W itches in the West Country? Of course there were and I'm not referring to the half-pint size that trooped the streets last Saturday bashing on your door, demanding goodies.

I'm talking real ones – on the whole – though that rather depends what you mean by real.

Wookey is number one, I suppose, in the witchery stakes, though I've known a few old trouts (and not so old) perfectly worthy of the name.

The dynamics of witches are a bit confusing. Basically calling someone an old witch doesn't make them the sort who make soup from eye of newt. Causing trouble does, so think "neighbour from hell" and you're half way there.

Anyway, just because someone wears a pointed hat does not put them into the neighbour from hell category. Where did the pointed hat thing come from, anyway?

I do remember reading somewhere that riding a broomstick had a very sexual connotation – so I won't mention it. This is a family newspaper, after all.

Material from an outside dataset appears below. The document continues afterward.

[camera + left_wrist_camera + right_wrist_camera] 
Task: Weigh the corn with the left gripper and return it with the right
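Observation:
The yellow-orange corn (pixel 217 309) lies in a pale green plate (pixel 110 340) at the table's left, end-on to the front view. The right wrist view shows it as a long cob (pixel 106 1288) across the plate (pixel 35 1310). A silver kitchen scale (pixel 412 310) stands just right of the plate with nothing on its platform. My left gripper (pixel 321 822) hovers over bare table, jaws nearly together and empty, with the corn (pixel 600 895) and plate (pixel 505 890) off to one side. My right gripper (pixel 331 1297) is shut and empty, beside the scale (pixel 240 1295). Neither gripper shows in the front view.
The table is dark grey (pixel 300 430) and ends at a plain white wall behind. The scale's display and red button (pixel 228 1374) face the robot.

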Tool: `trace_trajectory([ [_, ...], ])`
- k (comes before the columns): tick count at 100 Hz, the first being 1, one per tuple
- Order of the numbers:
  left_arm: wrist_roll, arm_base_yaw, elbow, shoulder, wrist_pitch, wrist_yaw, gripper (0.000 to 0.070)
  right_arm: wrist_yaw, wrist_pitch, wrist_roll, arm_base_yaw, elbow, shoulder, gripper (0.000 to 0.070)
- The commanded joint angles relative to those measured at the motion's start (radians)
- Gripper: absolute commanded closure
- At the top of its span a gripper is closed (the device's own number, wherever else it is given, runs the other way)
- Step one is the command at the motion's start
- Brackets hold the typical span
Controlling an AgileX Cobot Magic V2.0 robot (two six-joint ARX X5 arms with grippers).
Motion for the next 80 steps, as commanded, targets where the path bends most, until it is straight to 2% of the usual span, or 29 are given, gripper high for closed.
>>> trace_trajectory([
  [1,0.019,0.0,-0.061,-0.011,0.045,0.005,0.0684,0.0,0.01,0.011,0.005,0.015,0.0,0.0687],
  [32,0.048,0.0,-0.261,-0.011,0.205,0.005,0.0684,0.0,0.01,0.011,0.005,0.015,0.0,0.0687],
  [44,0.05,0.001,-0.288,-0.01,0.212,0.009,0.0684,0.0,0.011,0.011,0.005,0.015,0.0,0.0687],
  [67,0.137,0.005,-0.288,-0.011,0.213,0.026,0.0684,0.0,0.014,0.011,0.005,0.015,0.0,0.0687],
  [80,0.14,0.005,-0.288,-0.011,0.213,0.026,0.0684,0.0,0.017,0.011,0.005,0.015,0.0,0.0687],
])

To be quite honest I think haggard old ladies with hooked noses and warts used their sweeping brushes (broomsticks) to get rid of the spider's webs, cat's hair and dust that easily accumulates in mean hovels with dirt floors and a hole in the roof.

But let's go back to the pointy hat. Medieval ladies were very partial to the wearing of pointy hats. Lesser ladies – those who tilled the soil and fed the chickens – didn't earn enough to run to that sort of millinery.

For the most part they covered their heads with a bonnet tied under the chin. Some had a long pointy bit hanging down the back. Perhaps they stiffened it with a bit of starch to make it pointy in order to match their pointy shoes.

The black cat must have been a real mod con if you lived in a grotty hovel with mice in the wattle and daub. An added bonus if it caught a nice plump pigeon for the pot.

Last Saturday night in our neck of the woods was pretty quiet. There were no trick or treaters around and even the owls that call to each other across the valley seemed to have called it a day – or a night, depending how you look at it.

Nevertheless, pumpkins were for sale everywhere – not very British as it turns out. Apparently it was turnips that used to be scraped out to make a Jack O'Lantern. Pumpkins are very American.

Old women who lived alone were number one on the "Witches R Us" list. Roasted old ladies were quite a favourite with the self-righteous who saw old age and ugliness as something only hot fire could cure, rather than a nip, a tuck and a bit of Botox.

Talking to the cat, talking to yourself, forgetting where you've put things and finding them in the most amazing places – all once symptoms of witchery. Now that would take care of 25 per cent of the over 50s!

Lithesome maidens were not entirely immune, however, from being accused of nefarious deeds, though this may have had something to do with the fact that the accusers made a big meal out of searching for the devil's mark on their naked bodies. The lengths some blokes will go to!

Will anyone explain to me why wizards are so often portrayed as zany old men with long white beards? Just like their female counterparts, they've got a pointy hat and go around talking to themselves though go the extra mile and pull frogs out of their pockets and rainbows out of thin air thanks to their magic wand.